*To do*.
Scan the entries and copy each line where the word "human" is present.

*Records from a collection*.

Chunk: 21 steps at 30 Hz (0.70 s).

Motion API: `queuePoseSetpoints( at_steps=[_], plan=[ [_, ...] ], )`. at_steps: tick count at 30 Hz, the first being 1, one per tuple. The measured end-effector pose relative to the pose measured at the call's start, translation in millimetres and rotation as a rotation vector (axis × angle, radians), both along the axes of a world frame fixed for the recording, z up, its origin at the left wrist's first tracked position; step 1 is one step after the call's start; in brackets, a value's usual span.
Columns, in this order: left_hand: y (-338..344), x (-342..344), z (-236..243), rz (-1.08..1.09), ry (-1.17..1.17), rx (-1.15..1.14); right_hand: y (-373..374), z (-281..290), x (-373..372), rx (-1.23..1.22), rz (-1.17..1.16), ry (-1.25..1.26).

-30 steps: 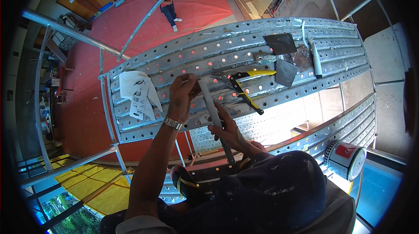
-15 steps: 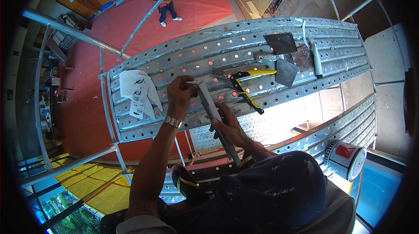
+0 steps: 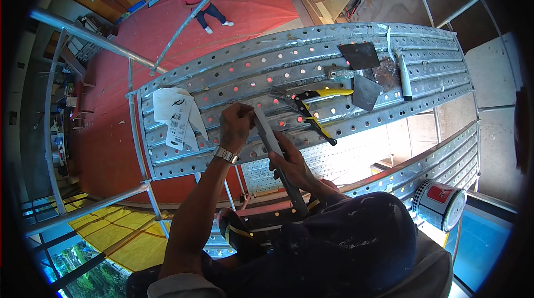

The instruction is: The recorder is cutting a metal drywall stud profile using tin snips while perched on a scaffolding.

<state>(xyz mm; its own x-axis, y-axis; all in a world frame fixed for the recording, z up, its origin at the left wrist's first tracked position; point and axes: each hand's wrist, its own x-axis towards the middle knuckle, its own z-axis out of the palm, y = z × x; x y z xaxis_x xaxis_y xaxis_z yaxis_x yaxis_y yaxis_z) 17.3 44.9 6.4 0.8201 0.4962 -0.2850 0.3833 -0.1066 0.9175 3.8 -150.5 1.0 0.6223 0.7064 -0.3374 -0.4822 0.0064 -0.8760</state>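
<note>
A long, narrow grey metal channel [image 3: 268, 137] slants from above the platform down toward my lap. My right hand [image 3: 291, 159] is wrapped round its middle, thumb across the near face. At its upper end my left hand [image 3: 236, 125], with a metal watch on the wrist, has its fingers pinched against the channel's left edge; the fingertips are partly hidden. Beyond the right hand lie yellow-and-black tin snips [image 3: 311, 110] with their jaws toward the left. White packaging card [image 3: 173, 110] rests left of my left hand.
The perforated metal scaffold platform [image 3: 222, 84] also holds dark sheet pieces [image 3: 366, 93] and a white-and-black tube [image 3: 404, 78]. A tin can [image 3: 439, 204] stands at the lower right. Scaffold rails [image 3: 94, 36] run along the left. A person [image 3: 197, 0] stands on the red floor below.
My left hand has shifted slightly right and down at the channel's upper end. My right hand keeps its hold. The person below has leaned to the left.
</note>
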Motion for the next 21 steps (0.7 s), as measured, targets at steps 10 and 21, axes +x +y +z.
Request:
queuePoseSetpoints(
  at_steps=[10, 21],
  plan=[
    [3, -12, -17, 0.058, 0.015, -0.245, 1, 11, -9, -0.184, 0.029, -0.25],
    [-10, -8, -16, 0.021, -0.112, -0.28, 1, 4, -19, -0.142, -0.103, -0.368]
  ],
)
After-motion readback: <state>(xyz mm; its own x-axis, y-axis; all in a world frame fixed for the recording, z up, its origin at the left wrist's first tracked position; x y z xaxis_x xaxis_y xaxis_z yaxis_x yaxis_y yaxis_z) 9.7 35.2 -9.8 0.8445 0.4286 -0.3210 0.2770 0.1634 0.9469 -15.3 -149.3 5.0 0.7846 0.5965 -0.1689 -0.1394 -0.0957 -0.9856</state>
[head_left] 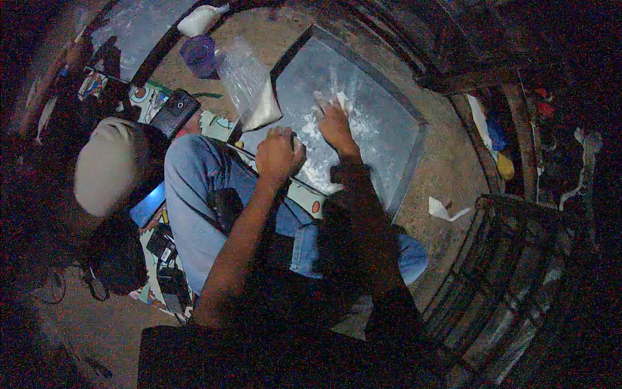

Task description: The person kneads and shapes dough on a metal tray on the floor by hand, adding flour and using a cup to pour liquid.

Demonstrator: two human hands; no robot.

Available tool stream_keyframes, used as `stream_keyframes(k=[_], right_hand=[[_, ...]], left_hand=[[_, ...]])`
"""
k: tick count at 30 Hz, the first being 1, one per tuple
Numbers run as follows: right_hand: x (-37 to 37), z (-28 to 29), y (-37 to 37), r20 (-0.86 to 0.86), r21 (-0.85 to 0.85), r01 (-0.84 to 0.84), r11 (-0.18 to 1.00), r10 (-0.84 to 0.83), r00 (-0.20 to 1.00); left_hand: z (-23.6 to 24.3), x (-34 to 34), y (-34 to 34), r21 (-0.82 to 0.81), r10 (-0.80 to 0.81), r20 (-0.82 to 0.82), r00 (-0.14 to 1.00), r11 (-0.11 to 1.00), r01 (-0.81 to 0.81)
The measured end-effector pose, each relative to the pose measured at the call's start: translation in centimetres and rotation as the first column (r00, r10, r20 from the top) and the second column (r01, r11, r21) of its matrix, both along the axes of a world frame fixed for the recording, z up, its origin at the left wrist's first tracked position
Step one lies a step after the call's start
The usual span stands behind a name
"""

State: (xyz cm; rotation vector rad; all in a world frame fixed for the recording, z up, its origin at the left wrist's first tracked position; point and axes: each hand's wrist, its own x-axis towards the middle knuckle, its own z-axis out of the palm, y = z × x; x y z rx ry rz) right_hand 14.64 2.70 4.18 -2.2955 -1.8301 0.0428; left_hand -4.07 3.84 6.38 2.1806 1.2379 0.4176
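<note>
A grey slab (382, 97) with a raised dark rim lies in front of me, with white powder (366, 133) smeared and scattered over its middle. My right hand (334, 125) reaches over the slab, fingers stretched out into the powder. Something bright white (342, 100), perhaps thicker powder, shows at its fingertips. My left hand (278, 155) is closed by the slab's near left edge, above my knee; a small dark thing shows at its thumb side, too dim to name. Beyond that hand, a clear plastic bag (249, 84) with white powder in its lower end leans against the slab's left rim.
A purple cup (198, 56) and a white bag (199, 22) stand at the far left. A black phone-like device (173, 111) and a lit screen (148, 204) lie left of my knee, near a blurred beige rounded thing (109, 167). A dark slatted basket (502, 272) stands right, near a white scrap (447, 209).
</note>
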Motion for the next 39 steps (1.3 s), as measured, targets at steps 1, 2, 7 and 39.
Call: stream_keyframes(k=[1, 2, 7, 39], right_hand=[[0.1, 0.5, 0.6, -0.180, -0.063, 0.015, 0.998, -0.026, 0.983], [0.5, 1.2, 1.4, -0.352, -0.128, 0.016, 0.992, -0.060, 0.934], [2.2, 1.7, 2.7, -0.189, 0.113, 0.491, 0.864, -0.467, 0.864], [-5.7, 0.3, -5.6, -0.275, -0.029, 0.104, 0.994, -0.108, 0.955]], left_hand=[[0.3, -0.1, 0.2, -0.001, 0.006, -0.003, 1.000, 1.000, -0.006], [0.5, -0.3, 0.1, -0.014, -0.018, -0.010, 1.000, 1.000, 0.018], [0.2, 0.2, -0.1, -0.045, -0.042, -0.038, 0.998, 0.998, 0.040], [-0.2, 0.4, -0.9, 0.075, 0.161, 0.215, 0.963, 0.981, -0.181]])
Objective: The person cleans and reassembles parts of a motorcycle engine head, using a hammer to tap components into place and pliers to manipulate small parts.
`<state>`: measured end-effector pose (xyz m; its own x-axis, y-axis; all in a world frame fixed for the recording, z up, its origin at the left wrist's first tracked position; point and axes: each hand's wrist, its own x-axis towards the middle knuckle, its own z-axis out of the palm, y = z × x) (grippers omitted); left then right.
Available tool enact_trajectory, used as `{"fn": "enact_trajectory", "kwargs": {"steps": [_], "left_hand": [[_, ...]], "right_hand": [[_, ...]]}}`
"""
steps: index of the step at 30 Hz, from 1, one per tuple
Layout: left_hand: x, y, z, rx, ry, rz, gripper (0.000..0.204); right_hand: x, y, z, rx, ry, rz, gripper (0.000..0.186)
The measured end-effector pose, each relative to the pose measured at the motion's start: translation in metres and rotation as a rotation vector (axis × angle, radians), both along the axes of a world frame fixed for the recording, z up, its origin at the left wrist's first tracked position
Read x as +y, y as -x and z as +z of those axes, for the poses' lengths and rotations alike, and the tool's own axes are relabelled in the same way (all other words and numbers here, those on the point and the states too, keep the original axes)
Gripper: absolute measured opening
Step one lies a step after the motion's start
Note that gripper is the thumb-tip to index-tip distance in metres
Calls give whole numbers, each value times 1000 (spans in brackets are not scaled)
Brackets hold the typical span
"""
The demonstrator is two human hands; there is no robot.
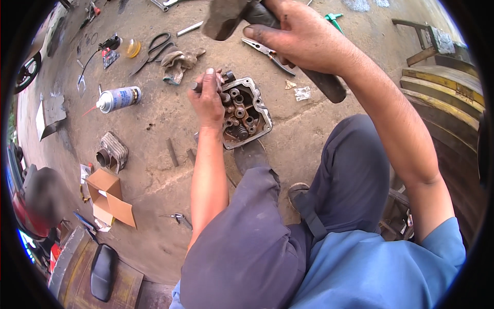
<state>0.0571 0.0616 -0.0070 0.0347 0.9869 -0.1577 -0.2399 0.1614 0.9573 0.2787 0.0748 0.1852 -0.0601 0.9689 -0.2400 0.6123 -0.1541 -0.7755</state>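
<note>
My right hand (303,38) is raised and closed round the handle of a hammer (222,20). The hammer's heavy dark head is at the upper left of the hand, and its handle end sticks out below toward the right. My left hand (208,100) is closed round a short dark metal rod (196,87), at the left side of an engine cylinder head (263,110). The cylinder head lies on the ground with its open side up, showing oily springs and valve parts inside. My fingers hide most of the rod and where it meets the cylinder head.
Left of the work lie a spray can (119,99), scissors (149,52), a dirty glove (179,64), an engine cylinder (112,150) and an open cardboard box (109,193). Pliers (267,55) lie beyond the cylinder head. Stacked curved yellow-edged pieces (442,90) stand at right.
</note>
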Motion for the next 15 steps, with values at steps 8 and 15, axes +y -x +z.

*Response area*.
Demonstrator: two human hands; no robot.
The demonstrator is two human hands; there is no robot.

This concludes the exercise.